Previous section.
NMF SPIRIT Issue 3.0 Platform Blueprint
NMF SPIRIT Issue 3.0 Platform Blueprint
Copyright © 1995 Network Management Forum
Source Code Transfer Profile
The main objective of defining application portability profiles
is to enable the porting of application resources, such as source
code and data, from one development environment to another via portable
media or telecommunication lines.
Such porting requires the physical means to transfer application
source code and reference data from one SPIRIT Platform implementation
to another.
In particular, this requires:
-
portable media,
such as floppy disks, magnetic tapes and CD-ROM disks,
used to port application resources across different environments
-
telecommunication protocols,
such as FTAM and FTP, used to transfer application resources between
physically connected systems
-
interchange formats,
such as sequential files with fixed-length records and pax
formats, used to transfer application resources
to or from file or archive formats.
- Note:
- Different platform implementations may encode native character
data differently.1
SPIRIT distinguishes between the concept of character set and code set:
-
A character set is a well-defined set of symbols, without
regard to the binary representation.
Latin-1, Kanji, Katakana, Cyrillic, Arabic, Hebrew and Hangul
are all character sets.
-
A code set is a mapping of one or more character sets into
a set of binary codes.
ASCII, EBCDIC, ISO/IEC 10646 Universal Character Set and Shift-JIS are
all examples of code sets.
Transfer of source code and reference data requires not only a
common base of character sets, but also the means to translate from
one platform's native code set encoding to another.
Model
To achieve application source code transfer across platforms with
different native platform encodings, SPIRIT requires translation to
a character set encoding understood in common by the source and
target platforms.
See
Source Code Porting Model
.
Figure: Source Code Porting Model
The essential elements for source code portability are a common
character encoding for the transfer of source data, the physical
means to transfer the data from the source development environment to
the target development environment, and/or file transfer protocols.
Normative References
To gain maximum application portability, SPIRIT specifies the
profile described below.
All references are provided in Part 1, Overview and Core Specifications,
Normative References
.
Each corresponding reference is identified by the label used to
classify standards in Part 1, Overview and Core Specifications.
Portable Media
Physical media specifications for application portability are
defined using the base standards given below.

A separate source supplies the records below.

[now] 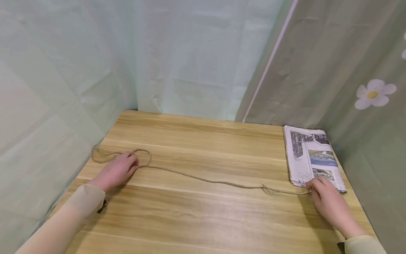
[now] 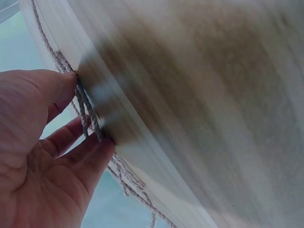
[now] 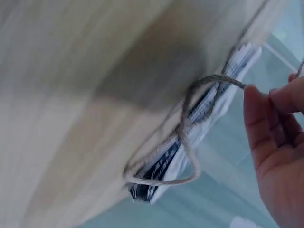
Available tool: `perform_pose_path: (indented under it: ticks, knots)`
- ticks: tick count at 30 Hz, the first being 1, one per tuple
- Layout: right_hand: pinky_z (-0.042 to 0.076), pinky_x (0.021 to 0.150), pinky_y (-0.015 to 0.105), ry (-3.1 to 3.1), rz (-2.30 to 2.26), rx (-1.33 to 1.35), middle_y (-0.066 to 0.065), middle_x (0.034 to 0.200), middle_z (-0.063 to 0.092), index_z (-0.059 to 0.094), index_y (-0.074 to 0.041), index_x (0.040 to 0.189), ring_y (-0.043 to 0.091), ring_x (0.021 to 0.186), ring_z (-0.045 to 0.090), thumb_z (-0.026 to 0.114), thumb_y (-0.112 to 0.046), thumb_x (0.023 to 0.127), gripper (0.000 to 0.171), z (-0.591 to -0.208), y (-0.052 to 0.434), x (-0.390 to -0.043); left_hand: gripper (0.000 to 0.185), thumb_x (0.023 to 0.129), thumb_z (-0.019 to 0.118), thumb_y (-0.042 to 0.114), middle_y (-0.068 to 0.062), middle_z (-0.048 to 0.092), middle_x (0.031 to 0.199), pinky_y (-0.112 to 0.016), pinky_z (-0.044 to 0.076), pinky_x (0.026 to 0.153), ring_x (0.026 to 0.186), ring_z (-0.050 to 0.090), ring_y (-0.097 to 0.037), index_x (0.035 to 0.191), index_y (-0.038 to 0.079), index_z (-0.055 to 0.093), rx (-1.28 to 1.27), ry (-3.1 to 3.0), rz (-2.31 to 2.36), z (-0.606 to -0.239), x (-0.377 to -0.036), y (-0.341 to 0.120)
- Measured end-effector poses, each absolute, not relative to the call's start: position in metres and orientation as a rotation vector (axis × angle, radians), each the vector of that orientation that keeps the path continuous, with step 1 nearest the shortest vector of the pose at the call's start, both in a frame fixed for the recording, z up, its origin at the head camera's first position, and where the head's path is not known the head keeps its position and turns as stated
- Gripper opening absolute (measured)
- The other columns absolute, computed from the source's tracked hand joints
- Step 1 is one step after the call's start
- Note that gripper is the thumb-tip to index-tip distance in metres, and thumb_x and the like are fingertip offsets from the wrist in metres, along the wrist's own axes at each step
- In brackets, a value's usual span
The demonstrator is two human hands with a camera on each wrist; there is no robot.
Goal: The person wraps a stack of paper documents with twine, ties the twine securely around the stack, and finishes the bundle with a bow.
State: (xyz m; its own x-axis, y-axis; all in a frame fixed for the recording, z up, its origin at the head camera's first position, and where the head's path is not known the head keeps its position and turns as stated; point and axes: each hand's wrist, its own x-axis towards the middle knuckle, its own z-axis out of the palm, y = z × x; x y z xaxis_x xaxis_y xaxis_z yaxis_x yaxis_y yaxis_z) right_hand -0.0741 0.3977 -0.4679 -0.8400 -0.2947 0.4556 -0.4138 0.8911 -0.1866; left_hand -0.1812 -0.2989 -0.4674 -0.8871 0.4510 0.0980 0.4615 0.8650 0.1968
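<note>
A long brown twine lies across the wooden table from one hand to the other. My left hand rests on its looped left end. In the left wrist view, the thumb and fingertips of this hand press several strands of twine against the tabletop, fingers nearly straight. My right hand pinches the other end at the front corner of a folded newspaper stack. In the right wrist view, a loop of twine runs from the fingertips of the right hand over the newspaper.
Pale green curtains close in the table at the back and left. A darker flowered curtain hangs on the right, close behind the newspaper. The table's left edge lies just beyond the twine loops.
</note>
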Motion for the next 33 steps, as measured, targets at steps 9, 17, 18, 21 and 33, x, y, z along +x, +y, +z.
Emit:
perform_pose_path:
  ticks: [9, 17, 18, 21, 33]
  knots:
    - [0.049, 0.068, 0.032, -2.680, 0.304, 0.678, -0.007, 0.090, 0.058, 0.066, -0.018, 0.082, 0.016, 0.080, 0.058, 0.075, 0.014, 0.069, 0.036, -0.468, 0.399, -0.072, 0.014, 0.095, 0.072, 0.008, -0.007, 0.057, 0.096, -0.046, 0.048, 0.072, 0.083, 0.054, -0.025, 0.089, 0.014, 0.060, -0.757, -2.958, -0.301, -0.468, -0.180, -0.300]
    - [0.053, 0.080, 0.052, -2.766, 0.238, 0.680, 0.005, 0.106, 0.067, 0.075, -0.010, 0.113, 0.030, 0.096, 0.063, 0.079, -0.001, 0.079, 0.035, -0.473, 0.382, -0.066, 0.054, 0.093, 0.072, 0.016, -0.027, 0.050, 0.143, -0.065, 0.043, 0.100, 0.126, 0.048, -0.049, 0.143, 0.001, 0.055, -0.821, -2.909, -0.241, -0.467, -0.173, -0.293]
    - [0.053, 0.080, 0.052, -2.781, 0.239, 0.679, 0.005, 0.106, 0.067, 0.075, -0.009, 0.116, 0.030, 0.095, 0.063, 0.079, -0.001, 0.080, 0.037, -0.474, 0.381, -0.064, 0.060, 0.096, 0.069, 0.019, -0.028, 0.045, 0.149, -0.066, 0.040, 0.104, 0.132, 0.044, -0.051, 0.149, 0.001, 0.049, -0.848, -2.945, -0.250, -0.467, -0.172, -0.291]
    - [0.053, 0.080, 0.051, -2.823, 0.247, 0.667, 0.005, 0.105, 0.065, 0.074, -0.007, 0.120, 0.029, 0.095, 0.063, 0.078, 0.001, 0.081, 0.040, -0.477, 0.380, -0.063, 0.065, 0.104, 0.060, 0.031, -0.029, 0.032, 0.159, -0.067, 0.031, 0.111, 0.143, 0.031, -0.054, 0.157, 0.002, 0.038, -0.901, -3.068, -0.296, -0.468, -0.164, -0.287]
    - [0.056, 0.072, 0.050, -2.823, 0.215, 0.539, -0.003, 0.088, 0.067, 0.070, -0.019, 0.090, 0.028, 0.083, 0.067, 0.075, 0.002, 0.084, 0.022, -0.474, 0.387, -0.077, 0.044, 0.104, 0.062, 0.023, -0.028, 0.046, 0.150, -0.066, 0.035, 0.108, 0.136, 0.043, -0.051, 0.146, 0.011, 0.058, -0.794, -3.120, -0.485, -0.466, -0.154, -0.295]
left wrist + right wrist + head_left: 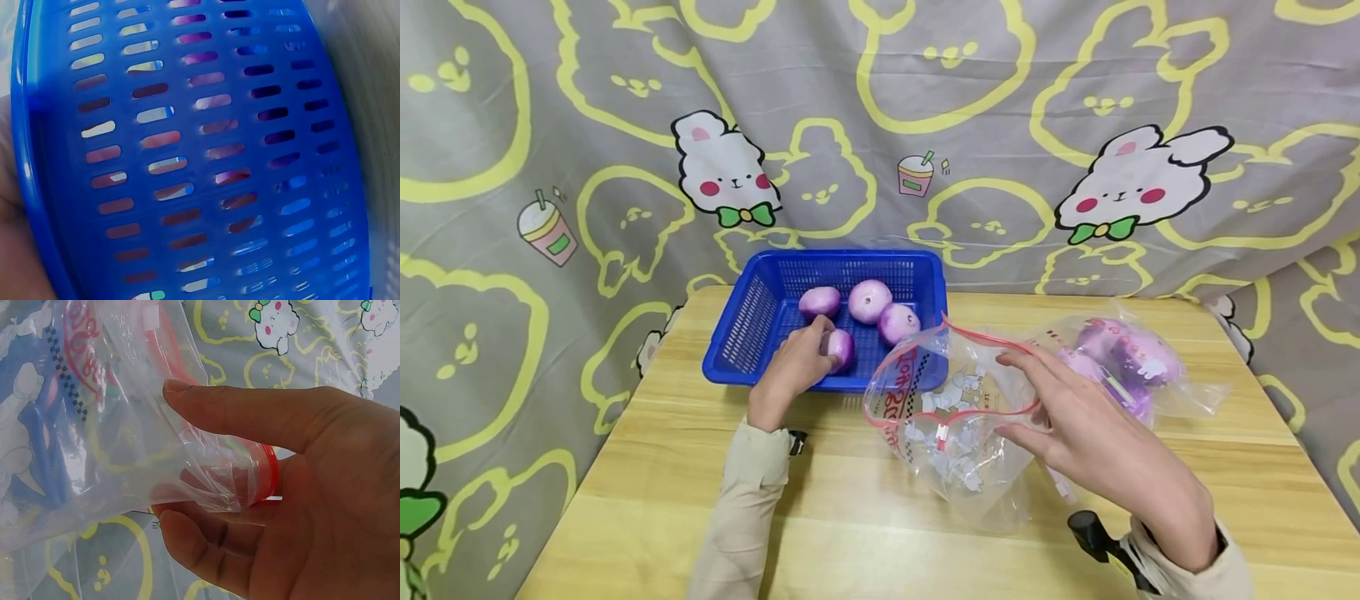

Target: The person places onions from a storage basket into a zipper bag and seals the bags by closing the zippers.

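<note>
A blue slotted basket at the table's back left holds several purple onions. My left hand reaches into it and grips the nearest onion; three more onions lie behind. My right hand holds a clear zip bag by its red rim, mouth gaping toward the basket. In the right wrist view, thumb and fingers pinch the bag's red edge. The left wrist view shows only the basket wall up close, with purple shapes behind the slots.
A second clear bag filled with purple onions lies at the back right of the wooden table. A grey curtain with rabbit prints hangs right behind the table.
</note>
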Demonstrator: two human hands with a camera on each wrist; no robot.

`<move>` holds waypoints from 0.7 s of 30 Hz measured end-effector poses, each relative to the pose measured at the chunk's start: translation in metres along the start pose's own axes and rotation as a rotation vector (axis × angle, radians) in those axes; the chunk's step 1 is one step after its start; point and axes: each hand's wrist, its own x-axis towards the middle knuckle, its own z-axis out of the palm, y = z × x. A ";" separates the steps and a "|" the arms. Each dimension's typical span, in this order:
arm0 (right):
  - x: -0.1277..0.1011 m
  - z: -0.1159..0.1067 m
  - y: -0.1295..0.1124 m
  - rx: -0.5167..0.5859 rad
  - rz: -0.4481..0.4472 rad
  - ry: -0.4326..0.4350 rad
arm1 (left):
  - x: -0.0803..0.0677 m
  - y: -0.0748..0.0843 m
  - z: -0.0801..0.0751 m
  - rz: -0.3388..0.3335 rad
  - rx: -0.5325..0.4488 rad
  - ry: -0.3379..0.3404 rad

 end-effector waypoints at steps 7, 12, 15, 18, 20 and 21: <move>-0.001 0.001 0.003 0.000 -0.084 0.029 | 0.000 0.002 0.000 0.069 -0.009 0.005; -0.001 0.001 0.003 0.018 -0.110 0.039 | 0.001 0.000 -0.001 0.113 -0.018 0.052; -0.001 0.001 0.003 0.018 -0.115 0.047 | 0.000 0.000 -0.004 0.142 -0.034 0.102; 0.000 0.001 0.003 0.020 -0.123 0.057 | -0.001 0.001 -0.007 0.168 -0.048 0.145; 0.000 0.001 0.004 0.025 -0.133 0.062 | -0.002 0.002 -0.009 0.179 -0.052 0.164; -0.001 0.001 0.004 0.032 -0.139 0.063 | -0.003 0.003 -0.010 0.182 -0.054 0.169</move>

A platform, however, need not directly support devices for reading
from and writing to the media defined here, but need only support
a mechanism for converting to and from the character set
encoding contained on the media.
- MED-1
- Floppy disks
- MED-2
- Magnetic tape
- MED-3
- CD-ROM disks
Telecommunication Protocols
The following specifications are alternatives to portable media
(see
Portable Media
)
and to each other:
- PRO/APPL-8
- File Transfer, Access and Management
- PRO/APPL-9
- Internet File Transfer Protocol
See Part 3, Communications for further information.
Interchange Formats
The following specifications are information interchange formats.
- EXFOR-4
- Source Code Transfer File Formats - pax
(tar and extended cpio format)
- EXFOR-5Numerical Data Representation
- EXFOR-6Character Set Encoding (ASN.1 BER)
Character Sets
The following specifications are character sets for source code
transfer:
- I18N-1
- ISO Latin 1
- I18N-2
- Alphanumeric
- I18N-3
- Kanji
- I18N-4
- Katakana
- I18N-5
- ISO Latin 2
Code Sets
The following specifications are code sets for source code transfer:
- EXFOR-1
- Seven and eight-bit encodings
- EXFOR-2
- ISO 2022/JIS Transmission Code Set
- EXFOR-3
- Universal Multiple-Octet Coded Character Set
Seven/eight-bit encoding of source data is sufficient when the
source data uses only characters defined in ISO Latin 1 or ISO Latin 2.
Use of ISO 2022 and JIS transmission code sets is an alternative
to the use of the Universal Multiple-Octet Coded Character Set
(ISO/IEC 10646).4
When using the ISO 2022 and JIS transmission code sets, code
extension techniques comply with ISO 2022, and the following
should be applied:
-
Graphic characters
Only the G0 set shall be used.
Invocation shall not be used.
The G0 set shall be considered invoked in columns 2 to 7.
The escape sequences registered in the ISO International Register of
Character Sets shall be used with the Escape Sequence.
The announce sequence shall be omitted.
The alphabetic character set, defined in JIS X 0201, designates
the initial shift state.
-
Control characters
Control character set in JIS X 0201 shall be designated in the C0 set.
Mapping Between Character Sets and an Exchange Format
When using UCS (EXFOR-3) as an exchange format, every character in
the following collections of characters should be converted to/from
a code point specified by a particular table of Annex 3 JIS X0221
(EXFOR-3):
-
JIS X0201: Table 1 and Table 2
-
Non-Kanji characters in JIS X0208: Table 3
-
Non-Kanji characters in JIS X0212: Table 4.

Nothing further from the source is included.